ASSIGNED TASK:
Restate the data below word for word. Skip any images it contains.

GIVEN DATA:
========
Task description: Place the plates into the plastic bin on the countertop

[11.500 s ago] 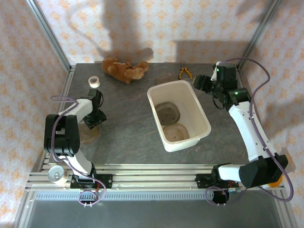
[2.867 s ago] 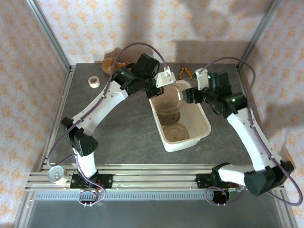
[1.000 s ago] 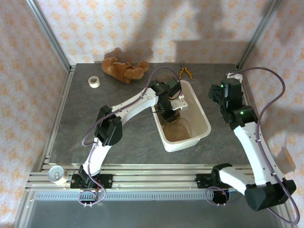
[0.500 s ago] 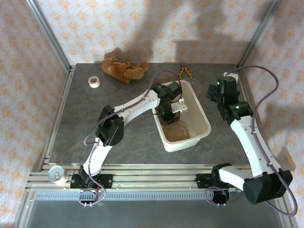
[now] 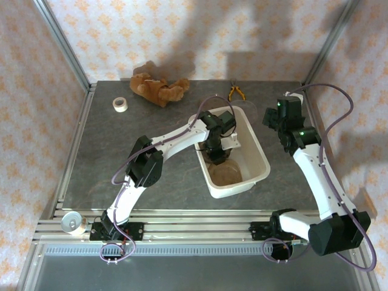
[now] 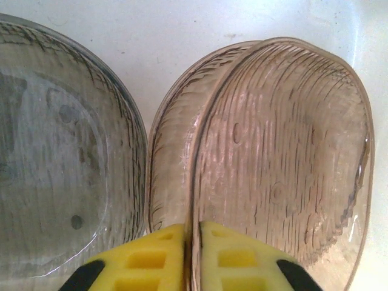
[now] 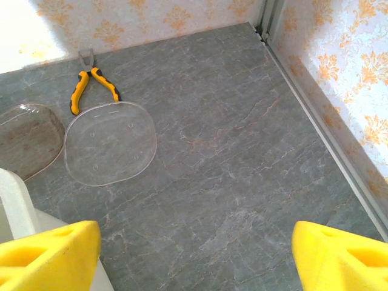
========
RESULT OF THE TASK:
Task description: Place the plates into the plastic bin on the countertop

[11.500 s ago] 
[2.867 s ago] 
[1.000 s ago] 
[0.500 s ago] 
[now] 
[now] 
[now] 

The exercise output is complete.